WHAT YOU WILL DO
Looking at the listing, state how many of its lines contain the string "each". Write only the number.

──────────

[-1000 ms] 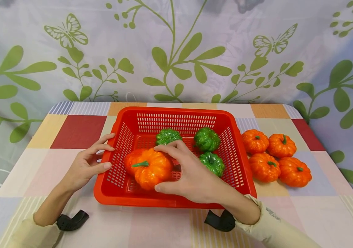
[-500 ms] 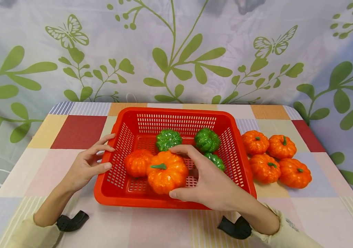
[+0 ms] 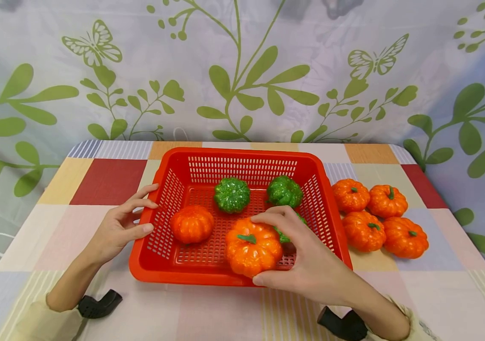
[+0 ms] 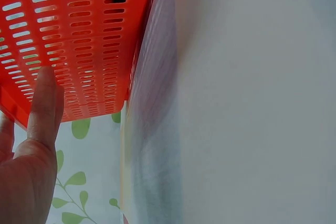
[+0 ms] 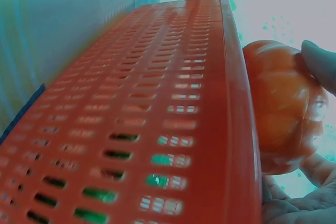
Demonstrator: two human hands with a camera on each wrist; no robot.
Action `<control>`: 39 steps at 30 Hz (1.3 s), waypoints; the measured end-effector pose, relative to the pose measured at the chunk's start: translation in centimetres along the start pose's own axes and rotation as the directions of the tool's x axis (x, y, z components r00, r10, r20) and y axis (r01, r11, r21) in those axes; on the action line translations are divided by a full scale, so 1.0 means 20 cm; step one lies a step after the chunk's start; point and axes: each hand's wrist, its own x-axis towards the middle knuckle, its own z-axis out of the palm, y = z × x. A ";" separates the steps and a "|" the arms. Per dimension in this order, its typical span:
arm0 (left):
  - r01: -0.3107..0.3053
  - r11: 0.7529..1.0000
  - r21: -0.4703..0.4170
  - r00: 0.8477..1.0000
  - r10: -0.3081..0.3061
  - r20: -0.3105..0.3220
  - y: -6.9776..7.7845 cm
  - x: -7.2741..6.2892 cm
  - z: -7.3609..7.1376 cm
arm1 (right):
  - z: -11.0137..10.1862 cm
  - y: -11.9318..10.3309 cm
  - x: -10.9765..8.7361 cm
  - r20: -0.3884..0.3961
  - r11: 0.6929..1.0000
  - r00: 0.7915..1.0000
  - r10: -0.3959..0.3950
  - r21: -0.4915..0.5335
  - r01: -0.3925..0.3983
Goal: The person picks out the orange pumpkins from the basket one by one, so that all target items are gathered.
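Note:
In the head view, my right hand (image 3: 310, 265) grips an orange toy pumpkin (image 3: 252, 251) with a green stem, thumb at its near side and fingers behind. This pumpkin is over the front right part of a red slotted basket (image 3: 242, 280); the right wrist view shows it just above the rim. My left hand (image 3: 116, 229) rests against the basket's left rim with fairly straight fingers, which lie along the outer wall in the left wrist view. Inside the basket sit another orange pumpkin (image 3: 192, 224) and green pumpkins (image 3: 232, 195), one partly hidden behind my right hand.
Several orange pumpkins (image 3: 365, 231) stand grouped on the table just right of the basket. A patchwork cloth (image 3: 110, 182) covers the table. Behind hangs a leaf-patterned curtain (image 3: 285, 123). A black wrist mount (image 3: 99, 304) sits at my left wrist.
My right hand has carried the held orange pumpkin rightward and slightly toward me, away from the other orange pumpkin in the basket. My left hand has stayed at the rim.

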 end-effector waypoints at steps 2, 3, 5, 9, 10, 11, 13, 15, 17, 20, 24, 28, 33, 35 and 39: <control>-0.004 1.000 -0.004 1.000 0.004 0.001 0.00 0.00 0.00 | -0.01 0.00 -0.02 -0.018 1.000 1.000 -0.006 0.009 0.006; -0.005 1.000 -0.004 1.000 0.005 0.002 0.00 0.00 0.00 | -0.02 0.01 -0.03 -0.027 1.000 1.000 -0.011 0.009 0.011; -0.005 1.000 -0.006 1.000 0.005 0.002 0.00 0.00 0.00 | -0.03 0.01 -0.05 -0.043 1.000 0.999 -0.019 -0.003 0.019; -0.003 1.000 -0.005 1.000 0.003 0.011 0.01 0.00 0.00 | -0.06 0.01 -0.09 -0.061 0.999 0.998 -0.017 -0.041 0.015; -0.003 1.000 -0.005 1.000 0.003 0.009 0.01 0.00 0.00 | -0.06 0.01 -0.10 -0.062 0.999 0.998 -0.010 -0.052 0.007; -0.004 1.000 -0.006 1.000 0.004 0.009 0.01 0.00 0.00 | -0.07 0.01 -0.11 -0.063 0.998 0.998 -0.008 -0.062 0.004; -0.008 1.000 -0.005 1.000 0.008 0.007 0.01 -0.01 -0.01 | -0.08 0.02 -0.13 -0.060 0.997 0.998 0.003 -0.077 -0.008; -0.013 1.000 -0.005 1.000 0.013 0.004 0.01 -0.01 -0.01 | -0.10 0.02 -0.15 -0.053 0.995 0.999 0.005 -0.095 -0.010; -0.014 1.000 -0.009 1.000 0.014 0.004 0.01 -0.01 -0.01 | -0.11 0.02 -0.17 -0.046 0.992 0.999 -0.015 -0.129 0.009; -0.012 1.000 -0.009 1.000 0.013 0.007 0.00 -0.01 0.00 | -0.14 0.03 -0.21 -0.022 0.988 1.000 -0.023 -0.155 0.019; -0.010 1.000 -0.007 1.000 0.010 0.009 0.00 -0.01 0.00 | -0.16 0.05 -0.26 0.003 0.984 1.000 -0.020 -0.179 0.020; -0.009 1.000 -0.006 1.000 0.009 0.007 0.00 -0.01 0.00 | -0.17 0.07 -0.30 -0.015 0.984 1.000 -0.027 -0.179 0.024; -0.007 1.000 -0.001 1.000 0.007 0.009 -0.01 0.00 0.00 | -0.19 0.09 -0.36 -0.048 0.992 0.999 0.009 -0.128 -0.015; -0.006 1.000 0.001 1.000 0.006 0.012 -0.01 0.00 0.00 | -0.20 0.09 -0.38 -0.060 0.993 0.998 0.021 -0.112 -0.027; -0.008 1.000 0.004 1.000 0.008 0.010 -0.01 0.00 -0.01 | -0.24 0.10 -0.43 -0.090 0.992 0.995 0.036 -0.116 -0.047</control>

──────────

SOLUTION FOR THIS TASK
2